(Records from a dataset)
◇ ◇ ◇
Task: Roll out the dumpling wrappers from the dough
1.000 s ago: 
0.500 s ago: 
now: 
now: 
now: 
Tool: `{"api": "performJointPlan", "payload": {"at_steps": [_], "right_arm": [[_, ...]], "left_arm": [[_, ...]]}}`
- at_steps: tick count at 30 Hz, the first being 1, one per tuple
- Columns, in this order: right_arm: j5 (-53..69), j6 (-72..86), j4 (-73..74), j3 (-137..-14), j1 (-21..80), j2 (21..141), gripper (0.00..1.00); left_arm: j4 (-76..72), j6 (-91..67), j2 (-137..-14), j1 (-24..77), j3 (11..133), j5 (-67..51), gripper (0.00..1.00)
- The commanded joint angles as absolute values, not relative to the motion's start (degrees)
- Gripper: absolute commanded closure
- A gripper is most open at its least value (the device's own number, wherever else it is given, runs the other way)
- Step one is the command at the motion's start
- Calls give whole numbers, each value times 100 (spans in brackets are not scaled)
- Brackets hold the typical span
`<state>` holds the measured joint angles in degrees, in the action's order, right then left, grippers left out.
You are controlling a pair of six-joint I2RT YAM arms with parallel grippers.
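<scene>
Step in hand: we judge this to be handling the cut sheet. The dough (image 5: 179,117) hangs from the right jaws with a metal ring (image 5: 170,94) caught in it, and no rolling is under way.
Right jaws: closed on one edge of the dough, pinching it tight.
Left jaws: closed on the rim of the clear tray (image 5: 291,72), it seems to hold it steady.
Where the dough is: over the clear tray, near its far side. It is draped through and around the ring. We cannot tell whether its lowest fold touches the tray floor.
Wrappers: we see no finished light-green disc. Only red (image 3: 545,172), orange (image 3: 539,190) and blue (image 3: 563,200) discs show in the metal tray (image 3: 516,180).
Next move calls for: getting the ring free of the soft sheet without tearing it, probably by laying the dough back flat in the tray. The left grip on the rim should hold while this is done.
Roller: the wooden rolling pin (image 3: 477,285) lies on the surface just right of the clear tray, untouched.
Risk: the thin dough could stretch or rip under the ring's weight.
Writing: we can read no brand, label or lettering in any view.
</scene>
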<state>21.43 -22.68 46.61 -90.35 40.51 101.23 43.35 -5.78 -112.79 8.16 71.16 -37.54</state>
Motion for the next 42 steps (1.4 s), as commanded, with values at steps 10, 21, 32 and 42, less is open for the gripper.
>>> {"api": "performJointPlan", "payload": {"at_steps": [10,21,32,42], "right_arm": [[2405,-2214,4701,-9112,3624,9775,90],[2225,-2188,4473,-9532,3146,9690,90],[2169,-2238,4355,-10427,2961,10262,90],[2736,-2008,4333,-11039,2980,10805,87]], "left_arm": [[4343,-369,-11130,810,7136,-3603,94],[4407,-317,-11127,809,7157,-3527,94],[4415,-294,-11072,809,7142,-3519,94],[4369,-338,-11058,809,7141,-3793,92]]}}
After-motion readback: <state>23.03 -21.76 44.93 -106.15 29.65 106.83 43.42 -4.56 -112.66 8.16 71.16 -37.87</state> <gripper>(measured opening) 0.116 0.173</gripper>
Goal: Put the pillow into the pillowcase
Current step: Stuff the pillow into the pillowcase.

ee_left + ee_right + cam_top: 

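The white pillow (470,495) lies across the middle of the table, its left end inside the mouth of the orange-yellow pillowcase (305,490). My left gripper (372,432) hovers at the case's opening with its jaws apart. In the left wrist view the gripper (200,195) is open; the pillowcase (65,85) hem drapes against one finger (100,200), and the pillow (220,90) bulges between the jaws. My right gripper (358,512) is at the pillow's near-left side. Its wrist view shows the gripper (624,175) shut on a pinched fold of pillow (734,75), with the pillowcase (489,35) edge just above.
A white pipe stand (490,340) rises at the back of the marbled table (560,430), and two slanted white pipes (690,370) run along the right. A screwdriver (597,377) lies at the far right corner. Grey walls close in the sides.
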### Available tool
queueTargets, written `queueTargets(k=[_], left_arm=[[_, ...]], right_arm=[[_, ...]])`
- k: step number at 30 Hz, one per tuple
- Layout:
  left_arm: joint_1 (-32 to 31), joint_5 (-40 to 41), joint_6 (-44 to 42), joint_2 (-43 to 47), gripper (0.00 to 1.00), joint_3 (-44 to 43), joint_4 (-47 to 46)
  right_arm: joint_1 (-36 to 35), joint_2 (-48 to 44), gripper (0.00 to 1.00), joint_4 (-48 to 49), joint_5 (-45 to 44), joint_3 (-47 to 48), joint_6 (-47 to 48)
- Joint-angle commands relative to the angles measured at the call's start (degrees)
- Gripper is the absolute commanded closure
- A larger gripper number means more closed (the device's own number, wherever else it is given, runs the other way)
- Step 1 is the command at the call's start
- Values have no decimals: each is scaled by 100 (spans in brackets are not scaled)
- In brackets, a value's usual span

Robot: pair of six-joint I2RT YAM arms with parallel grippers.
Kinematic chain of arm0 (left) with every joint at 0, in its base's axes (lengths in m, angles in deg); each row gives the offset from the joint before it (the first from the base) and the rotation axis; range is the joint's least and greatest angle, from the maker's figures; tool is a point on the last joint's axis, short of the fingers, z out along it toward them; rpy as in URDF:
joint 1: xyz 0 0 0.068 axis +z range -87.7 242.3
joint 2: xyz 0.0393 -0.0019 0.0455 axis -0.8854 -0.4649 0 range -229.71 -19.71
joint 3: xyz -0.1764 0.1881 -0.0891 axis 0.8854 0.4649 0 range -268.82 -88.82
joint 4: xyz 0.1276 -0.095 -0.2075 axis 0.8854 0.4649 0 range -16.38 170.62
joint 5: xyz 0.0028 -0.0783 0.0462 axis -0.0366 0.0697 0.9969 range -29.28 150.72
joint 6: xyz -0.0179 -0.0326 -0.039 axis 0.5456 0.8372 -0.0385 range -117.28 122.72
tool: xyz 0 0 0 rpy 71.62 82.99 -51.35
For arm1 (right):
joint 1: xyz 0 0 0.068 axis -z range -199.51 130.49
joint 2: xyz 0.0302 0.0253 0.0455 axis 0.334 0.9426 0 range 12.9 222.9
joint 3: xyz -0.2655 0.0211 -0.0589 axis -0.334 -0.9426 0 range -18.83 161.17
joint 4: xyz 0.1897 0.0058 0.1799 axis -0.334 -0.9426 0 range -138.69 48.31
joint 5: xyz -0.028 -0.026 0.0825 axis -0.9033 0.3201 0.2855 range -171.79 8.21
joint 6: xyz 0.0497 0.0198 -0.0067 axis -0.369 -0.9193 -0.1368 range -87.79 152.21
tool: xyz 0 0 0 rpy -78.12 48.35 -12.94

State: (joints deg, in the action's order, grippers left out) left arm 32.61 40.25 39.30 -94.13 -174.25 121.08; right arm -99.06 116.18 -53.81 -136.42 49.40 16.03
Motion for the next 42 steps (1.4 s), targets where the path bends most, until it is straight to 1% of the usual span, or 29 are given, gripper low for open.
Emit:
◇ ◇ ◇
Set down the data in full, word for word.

Task: Roll out the dumpling wrappers from the dough
1.000 s ago: 
0.500 s ago: 
now: 
now: 
now: 
Tool: `{"api": "performJointPlan", "payload": {"at_steps": [_], "right_arm": [[_, ...]], "left_arm": [[_, ...]]}}`
- at_steps: tick count at 30 Hz, the first being 1, one per tuple
- Columns, in this order: right_arm: j5 (-53..69), j6 (-72..86), j4 (-73..74), j3 (-137..-14), j1 (-21..80), j2 (21..141), gripper (0.00..1.00); left_arm: j4 (-76..72), j6 (-91..67), j2 (-137..-14), j1 (-24..77), j3 (11..133), j5 (-67..51), gripper (0.00..1.00)
- The commanded joint angles as absolute values, not relative to the motion's start (degrees)
- Gripper: absolute commanded closure
- A gripper is most open at its least value (the device's own number, wherever else it is given, runs the other way)
- Step one is the command at the motion's start
- Calls give whole numbers, each value times 100 (spans in brackets are not scaled)
- Brackets hold the typical span
`<state>` holds the measured joint angles in degrees, in the action's order, right then left, grippers left out.
You are controlling a pair of six-joint I2RT YAM arms with parallel grippers.
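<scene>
Step in hand: we judge this to be handling the cut sheet. The dough (image 5: 179,117) hangs from the right jaws with a metal ring (image 5: 170,94) caught in it, and no rolling is under way.
Right jaws: closed on one edge of the dough, pinching it tight.
Left jaws: closed on the rim of the clear tray (image 5: 291,72), it seems to hold it steady.
Where the dough is: over the clear tray, near its far side. It is draped through and around the ring. We cannot tell whether its lowest fold touches the tray floor.
Wrappers: we see no finished light-green disc. Only red (image 3: 545,172), orange (image 3: 539,190) and blue (image 3: 563,200) discs show in the metal tray (image 3: 516,180).
Next move calls for: getting the ring free of the soft sheet without tearing it, probably by laying the dough back flat in the tray. The left grip on the rim should hold while this is done.
Roller: the wooden rolling pin (image 3: 477,285) lies on the surface just right of the clear tray, untouched.
Risk: the thin dough could stretch or rip under the ring's weight.
Writing: we can read no brand, label or lettering in any view.
</scene>
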<state>21.43 -22.68 46.61 -90.35 40.51 101.23 43.35 -5.78 -112.79 8.16 71.16 -37.54</state>
Motion for the next 42 steps (1.4 s), as commanded, with values at steps 10, 21, 32 and 42, less is open for the gripper.
>>> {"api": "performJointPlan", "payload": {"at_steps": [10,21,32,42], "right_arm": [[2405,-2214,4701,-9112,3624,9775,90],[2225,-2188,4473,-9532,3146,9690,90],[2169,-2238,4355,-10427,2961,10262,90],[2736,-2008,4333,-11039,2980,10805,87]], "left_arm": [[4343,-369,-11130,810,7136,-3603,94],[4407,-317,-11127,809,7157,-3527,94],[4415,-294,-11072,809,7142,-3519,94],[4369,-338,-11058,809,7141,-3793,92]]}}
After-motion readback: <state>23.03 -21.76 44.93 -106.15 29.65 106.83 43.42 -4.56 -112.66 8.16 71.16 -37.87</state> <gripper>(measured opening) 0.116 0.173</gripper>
Goal: Put the pillow into the pillowcase
Current step: Stuff the pillow into the pillowcase.

ee_left + ee_right + cam_top: 

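The white pillow (470,495) lies across the middle of the table, its left end inside the mouth of the orange-yellow pillowcase (305,490). My left gripper (372,432) hovers at the case's opening with its jaws apart. In the left wrist view the gripper (200,195) is open; the pillowcase (65,85) hem drapes against one finger (100,200), and the pillow (220,90) bulges between the jaws. My right gripper (358,512) is at the pillow's near-left side. Its wrist view shows the gripper (624,175) shut on a pinched fold of pillow (734,75), with the pillowcase (489,35) edge just above.
A white pipe stand (490,340) rises at the back of the marbled table (560,430), and two slanted white pipes (690,370) run along the right. A screwdriver (597,377) lies at the far right corner. Grey walls close in the sides.
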### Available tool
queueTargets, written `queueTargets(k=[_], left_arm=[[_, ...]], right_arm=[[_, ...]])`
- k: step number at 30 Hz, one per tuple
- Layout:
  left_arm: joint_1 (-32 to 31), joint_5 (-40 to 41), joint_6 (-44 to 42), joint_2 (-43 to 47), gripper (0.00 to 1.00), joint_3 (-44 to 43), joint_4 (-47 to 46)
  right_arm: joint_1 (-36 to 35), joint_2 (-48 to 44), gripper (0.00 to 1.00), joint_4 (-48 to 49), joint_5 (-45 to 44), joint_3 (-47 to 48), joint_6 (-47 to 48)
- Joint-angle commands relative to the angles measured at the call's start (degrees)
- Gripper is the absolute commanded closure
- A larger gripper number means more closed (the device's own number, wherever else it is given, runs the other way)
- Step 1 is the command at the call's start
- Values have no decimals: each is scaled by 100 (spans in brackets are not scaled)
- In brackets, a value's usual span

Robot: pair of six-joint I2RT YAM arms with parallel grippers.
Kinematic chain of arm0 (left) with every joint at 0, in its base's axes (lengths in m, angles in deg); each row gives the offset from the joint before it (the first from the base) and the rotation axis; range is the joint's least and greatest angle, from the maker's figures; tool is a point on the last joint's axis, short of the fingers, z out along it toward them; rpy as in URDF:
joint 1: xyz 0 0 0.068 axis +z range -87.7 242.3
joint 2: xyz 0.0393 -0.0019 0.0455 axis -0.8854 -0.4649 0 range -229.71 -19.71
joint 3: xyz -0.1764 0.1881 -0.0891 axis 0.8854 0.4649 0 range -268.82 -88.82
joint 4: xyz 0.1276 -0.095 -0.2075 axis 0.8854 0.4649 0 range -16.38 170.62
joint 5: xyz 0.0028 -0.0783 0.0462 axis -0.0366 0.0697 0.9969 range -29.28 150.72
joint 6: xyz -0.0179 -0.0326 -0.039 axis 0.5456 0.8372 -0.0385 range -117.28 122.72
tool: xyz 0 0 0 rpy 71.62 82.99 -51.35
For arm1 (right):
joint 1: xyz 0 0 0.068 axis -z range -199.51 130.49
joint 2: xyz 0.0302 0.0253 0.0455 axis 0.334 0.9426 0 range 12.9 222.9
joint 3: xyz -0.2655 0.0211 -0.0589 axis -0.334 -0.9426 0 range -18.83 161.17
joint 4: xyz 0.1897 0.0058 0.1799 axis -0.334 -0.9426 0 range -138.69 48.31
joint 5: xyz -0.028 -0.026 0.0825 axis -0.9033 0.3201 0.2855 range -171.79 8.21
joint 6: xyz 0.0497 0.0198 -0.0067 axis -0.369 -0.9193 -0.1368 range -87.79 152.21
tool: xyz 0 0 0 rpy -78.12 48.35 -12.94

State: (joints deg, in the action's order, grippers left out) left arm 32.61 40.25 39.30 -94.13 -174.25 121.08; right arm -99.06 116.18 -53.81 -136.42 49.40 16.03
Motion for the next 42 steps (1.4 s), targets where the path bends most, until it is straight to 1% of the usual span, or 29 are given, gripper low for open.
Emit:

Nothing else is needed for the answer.